# Cat 5 Splitter??



## AprilCCL (Apr 2, 2008)

I'm pretty clueless in this area, hopefully I can explain the basics and someone can help me out.

I work in a laboratory, we have macines/analyzers which send analytical data/results to a server. The results are then placed into a database. 

Current set-up is like this: Analyzer, Cat5 cable, walljack(data port), hub/digi-box, server. 

What I need: I would like to attach 2 analyzers to one dataport in the walljack. Is it possible to get a splitter that will accept 2 cat5 cables at the walljack/dataport? If so........any recommendations?
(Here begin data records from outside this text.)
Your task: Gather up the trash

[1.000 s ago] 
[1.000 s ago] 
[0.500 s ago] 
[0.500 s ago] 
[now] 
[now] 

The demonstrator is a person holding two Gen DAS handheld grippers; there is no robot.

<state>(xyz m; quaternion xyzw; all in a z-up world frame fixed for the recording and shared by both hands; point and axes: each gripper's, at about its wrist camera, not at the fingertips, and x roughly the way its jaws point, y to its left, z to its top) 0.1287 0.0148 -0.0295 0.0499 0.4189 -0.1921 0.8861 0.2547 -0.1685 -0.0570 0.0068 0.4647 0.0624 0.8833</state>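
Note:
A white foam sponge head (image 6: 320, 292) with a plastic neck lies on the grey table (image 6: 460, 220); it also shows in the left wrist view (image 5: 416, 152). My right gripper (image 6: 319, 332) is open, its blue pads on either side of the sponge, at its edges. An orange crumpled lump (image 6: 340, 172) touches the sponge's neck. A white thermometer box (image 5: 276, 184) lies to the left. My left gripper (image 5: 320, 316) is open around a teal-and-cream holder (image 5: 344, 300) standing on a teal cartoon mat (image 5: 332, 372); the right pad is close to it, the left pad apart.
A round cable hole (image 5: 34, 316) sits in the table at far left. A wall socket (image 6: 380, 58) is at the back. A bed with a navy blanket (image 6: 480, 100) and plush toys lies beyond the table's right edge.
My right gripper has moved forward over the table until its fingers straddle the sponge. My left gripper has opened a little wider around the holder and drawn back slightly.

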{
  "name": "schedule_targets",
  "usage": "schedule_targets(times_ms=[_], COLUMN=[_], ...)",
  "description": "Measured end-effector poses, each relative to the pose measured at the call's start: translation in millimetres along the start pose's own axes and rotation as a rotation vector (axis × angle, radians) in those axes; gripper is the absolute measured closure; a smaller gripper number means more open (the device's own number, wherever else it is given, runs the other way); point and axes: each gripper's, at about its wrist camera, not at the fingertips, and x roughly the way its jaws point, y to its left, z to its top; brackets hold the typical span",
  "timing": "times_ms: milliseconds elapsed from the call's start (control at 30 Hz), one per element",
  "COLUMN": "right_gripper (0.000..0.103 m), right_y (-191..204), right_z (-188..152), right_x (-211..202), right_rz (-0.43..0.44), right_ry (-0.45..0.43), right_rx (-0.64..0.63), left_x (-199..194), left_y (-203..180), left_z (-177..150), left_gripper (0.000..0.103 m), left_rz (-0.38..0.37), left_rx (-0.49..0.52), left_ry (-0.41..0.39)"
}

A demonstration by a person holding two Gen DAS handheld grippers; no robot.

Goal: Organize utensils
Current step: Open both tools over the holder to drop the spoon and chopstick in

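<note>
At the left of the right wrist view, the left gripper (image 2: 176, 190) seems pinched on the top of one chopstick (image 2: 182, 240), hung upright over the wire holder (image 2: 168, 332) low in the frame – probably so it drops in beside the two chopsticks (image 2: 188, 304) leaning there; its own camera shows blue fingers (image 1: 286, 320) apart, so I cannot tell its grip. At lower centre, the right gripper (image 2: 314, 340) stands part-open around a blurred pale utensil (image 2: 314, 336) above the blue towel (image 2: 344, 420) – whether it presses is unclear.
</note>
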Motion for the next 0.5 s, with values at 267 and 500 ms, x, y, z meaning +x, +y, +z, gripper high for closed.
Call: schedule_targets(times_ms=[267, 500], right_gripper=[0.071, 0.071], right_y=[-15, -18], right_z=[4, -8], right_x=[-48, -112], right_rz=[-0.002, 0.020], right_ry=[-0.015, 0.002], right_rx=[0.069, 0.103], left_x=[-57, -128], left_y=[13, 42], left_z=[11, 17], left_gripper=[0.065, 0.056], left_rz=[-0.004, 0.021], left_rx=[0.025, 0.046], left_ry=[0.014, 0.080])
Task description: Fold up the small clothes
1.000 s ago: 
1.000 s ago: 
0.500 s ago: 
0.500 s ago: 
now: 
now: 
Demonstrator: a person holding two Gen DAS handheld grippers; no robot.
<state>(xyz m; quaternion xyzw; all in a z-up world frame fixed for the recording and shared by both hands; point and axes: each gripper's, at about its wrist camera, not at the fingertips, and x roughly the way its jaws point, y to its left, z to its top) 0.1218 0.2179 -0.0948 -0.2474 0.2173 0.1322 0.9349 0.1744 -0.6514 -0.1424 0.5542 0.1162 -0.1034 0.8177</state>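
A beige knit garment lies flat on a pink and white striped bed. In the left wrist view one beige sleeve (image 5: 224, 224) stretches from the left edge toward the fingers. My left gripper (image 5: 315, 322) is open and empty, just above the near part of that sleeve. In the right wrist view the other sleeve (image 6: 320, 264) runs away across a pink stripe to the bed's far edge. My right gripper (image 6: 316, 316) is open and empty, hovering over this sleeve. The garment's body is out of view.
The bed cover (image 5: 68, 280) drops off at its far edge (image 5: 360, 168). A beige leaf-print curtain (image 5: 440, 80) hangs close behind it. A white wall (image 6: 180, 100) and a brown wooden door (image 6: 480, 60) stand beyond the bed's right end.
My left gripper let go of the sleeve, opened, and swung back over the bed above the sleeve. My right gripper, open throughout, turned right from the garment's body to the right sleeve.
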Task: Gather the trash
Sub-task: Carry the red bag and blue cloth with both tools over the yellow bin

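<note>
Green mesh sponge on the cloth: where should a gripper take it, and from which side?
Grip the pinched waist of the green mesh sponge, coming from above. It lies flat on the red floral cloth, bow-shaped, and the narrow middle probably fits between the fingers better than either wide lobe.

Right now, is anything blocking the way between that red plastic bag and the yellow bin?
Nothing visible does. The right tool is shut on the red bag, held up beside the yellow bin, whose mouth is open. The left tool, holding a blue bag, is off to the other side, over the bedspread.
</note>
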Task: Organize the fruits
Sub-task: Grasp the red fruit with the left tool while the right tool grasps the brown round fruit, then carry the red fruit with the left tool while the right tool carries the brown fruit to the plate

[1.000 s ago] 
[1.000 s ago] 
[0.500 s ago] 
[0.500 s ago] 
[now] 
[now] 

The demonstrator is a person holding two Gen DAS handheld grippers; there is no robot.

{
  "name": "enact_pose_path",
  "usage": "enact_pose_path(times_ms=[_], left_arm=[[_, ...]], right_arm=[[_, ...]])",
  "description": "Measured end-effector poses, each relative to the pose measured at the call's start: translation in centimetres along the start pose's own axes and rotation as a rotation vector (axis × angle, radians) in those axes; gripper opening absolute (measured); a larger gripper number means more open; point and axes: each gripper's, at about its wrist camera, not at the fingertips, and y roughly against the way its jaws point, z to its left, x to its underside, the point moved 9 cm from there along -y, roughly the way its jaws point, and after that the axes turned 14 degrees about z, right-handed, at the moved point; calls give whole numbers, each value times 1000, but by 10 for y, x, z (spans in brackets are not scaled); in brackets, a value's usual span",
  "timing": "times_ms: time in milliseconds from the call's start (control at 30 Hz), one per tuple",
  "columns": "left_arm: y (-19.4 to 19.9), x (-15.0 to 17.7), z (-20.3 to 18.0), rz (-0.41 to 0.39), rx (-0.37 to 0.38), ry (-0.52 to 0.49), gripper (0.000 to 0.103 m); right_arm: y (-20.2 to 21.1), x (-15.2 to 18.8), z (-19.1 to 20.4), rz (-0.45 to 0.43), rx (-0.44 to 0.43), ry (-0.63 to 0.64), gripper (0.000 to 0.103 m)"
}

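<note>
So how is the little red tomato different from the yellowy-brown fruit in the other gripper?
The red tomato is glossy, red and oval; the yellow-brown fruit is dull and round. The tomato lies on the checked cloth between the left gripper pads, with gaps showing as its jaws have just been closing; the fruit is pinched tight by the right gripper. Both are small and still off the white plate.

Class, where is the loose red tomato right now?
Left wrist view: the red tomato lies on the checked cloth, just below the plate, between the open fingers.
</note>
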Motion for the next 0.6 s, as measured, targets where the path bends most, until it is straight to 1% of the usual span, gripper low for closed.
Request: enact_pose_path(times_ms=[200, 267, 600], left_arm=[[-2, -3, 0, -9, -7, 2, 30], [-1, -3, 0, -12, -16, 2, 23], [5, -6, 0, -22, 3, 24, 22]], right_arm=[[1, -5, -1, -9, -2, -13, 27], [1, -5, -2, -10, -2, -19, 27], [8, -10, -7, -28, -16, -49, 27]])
I understand very little about this, any help would be appreciated.


----------



## Squashman (Apr 4, 2003)

You need to buy a network switch. You can get them pretty cheap these days.


----------



## mozzacajun (Apr 1, 2008)

I think what your looking for is this

http://www.duxcw.com/digest/Reviews/Network/ats/index.html

so yes, there is such a thing as a splitter


----------



## mozzacajun (Apr 1, 2008)

and if you are a do it your selfer

http://www.instructables.com/id/How-to-make-your-own-Ethernet-"splitter"/


----------



## zx10guy (Mar 30, 2008)

Splitters are only good if you have access on the other side of that particular drop. You have to have the splitter installed at the wall where the analyzers are and a splitter installed in the wiring closet where the drop goes into the switch. If you only put one splitter at where the analyzers are, it won't work. Also, splitters do not support GigE.

Using a network switch at where the analyzers are is a better option. This provided that no one on the IT team put in security measures on the backbone switch to prevent another switch from being plugged in to it. Cisco calls this BPDU.


----------